Seluruh acara terlihat dari sebagian besar Eropa Barat, bagian barat Afrika Utara dan Barat, bagian timur Amerika Utara dan sebagian besar Amerika Selatan. Sebagian besar transit (baik berakhir dengan matahari terbenam atau mulai saat matahari terbit) akan terlihat dari sisa Amerika Utara dan Selatan, bagian timur Pasifik, Afrika dan sebagian besar Asia. Pengamat di Asia timur, Asia Tenggara dan Australasia tidak akan dapat melihat transit.

Merkurius melengkapi setiap orbit mengelilingi Matahari setiap 88 hari, dan lewat di antara Bumi dan Matahari setiap 116 hari. Ketika orbit Merkurius mengelilingi Matahari dimiringkan dibandingkan dengan orbit Bumi di sekitar Matahari, planet ini biasanya tampak melintas di atas atau di bawah bintang terdekat kita. Transit hanya dapat terjadi ketika Bumi, Merkurius, dan Matahari persis sesuai dalam tiga dimensi.

Ada 13 atau 14 transit Merkurius setiap abad, jadi itu adalah peristiwa yang relatif jarang, meskipun masing-masing biasanya dapat dilihat di area luas permukaan Bumi. Transit pertama kali terlihat pada 1631, dua dekade setelah penemuan teleskop, oleh astronom Perancis, Pierre Gassendi. Transit paling mutakhir Merkurius terlihat di Inggris pada tahun 2003 (peristiwa 2006 terlihat di belahan barat), yang diikuti oleh transit Venus yang lebih langka pada tahun 2004 dan 2012.

Kapanpun, Merkurius memblokir tidak lebih dari bagian kecil dari cahaya dari Matahari. Ini berarti bahwa acara TIDAK harus dilihat dengan mata telanjang. Melihat Matahari tanpa perlindungan yang tepat, baik selama transit, atau pada waktu lain, dapat menyebabkan kerusakan serius dan permanen pada mata.

Masyarakat astronomi telah menghasilkan panduan online tentang cara aman melihat transit, misalnya dengan memproyeksikan citra matahari dengan teropong atau teleskop.
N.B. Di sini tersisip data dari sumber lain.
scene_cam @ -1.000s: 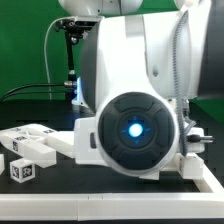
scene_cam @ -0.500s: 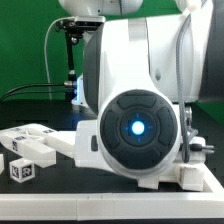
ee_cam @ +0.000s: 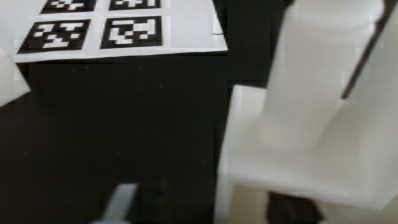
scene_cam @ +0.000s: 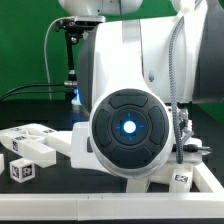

Merkuri terlalu kecil untuk terlihat menggunakan proyektor lubang jarum yang berhasil bekerja di gerhana matahari pada Maret tahun lalu.

Pada pagi hari tanggal 9 Mei, masyarakat astronomi amatir Inggris dan observatorium umum akan mengadakan acara di mana anggota masyarakat dapat menikmati transit dengan aman. Royal Astronomical Society akan menjalankan acara (gratis) di luar kantor pusat kami di halaman Burlington House, London pusat, di mana anggota masyarakat dapat datang dan melihat transit menggunakan peralatan yang tepat tanpa biaya.

Pengamat dengan akses ke teleskop berukuran sedang dengan filter aman yang sesuai harus dapat melihat Merkurius sebagai disk gelap, sebanding dalam ukuran yang jelas dengan sunspot, tetapi agak lebih gelap. Pada awal dan akhir transit, ketika anggota badan Mercury dekat dengan tepi Matahari, mungkin juga dapat melihat efek 'penurunan hitam', di mana garis yang luas tampak menghubungkan planet ke anggota matahari. Hal ini diduga hasil dari kualitas teleskop yang digunakan, dan turbulensi di atmosfer Bumi (yang disebut 'melihat'), dan di masa lalu telah mengkompromikan upaya untuk mencatat waktu transit.

Profesor Martin Barstow, Presiden Royal Astronomical Society, ingin orang-orang mengalami transit untuk diri mereka sendiri. "Itu selalu menarik untuk melihat fenomena astronomi yang langka, seperti transit Merkurius. Mereka menunjukkan bahwa astronomi adalah ilmu yang dapat diakses oleh semua orang, dan saya akan mendorong Anda untuk melihat jika cuaca cerah

.

tapi jangan ikuti saran keselamatan! "

Karena sangat dekat dengan Matahari, Merkurius sulit untuk mempelajari secara detail menggunakan teleskop di Bumi. Dua wahana antariksa NASA telah mengunjungi Mercury, Mariner 10 pada 1974 dan 1975, dan MESSENGER, yang mengorbit planet itu dari 2011 hingga pendaratan darurat yang disengaja pada 2015. Misi Badan Ruang Angkasa Eropa BepiColombo akan diluncurkan tahun depan, dan diperkirakan akan mempelajari planet ini. mulai 2024 dan seterusnya. Para ilmuwan Inggris membuat kontribusi yang signifikan untuk proyek ini.

Teknik transit juga dikerahkan di luar tata surya kita, dan misi seperti Kepler telah menggunakannya untuk mengkonfirmasi keberadaan lebih dari 1.000 planet di orbit di sekitar bintang lain. Teknik yang sama akan digunakan oleh misi PLATO Badan Ruang Eropa, yang diharapkan akan diluncurkan pada 2024.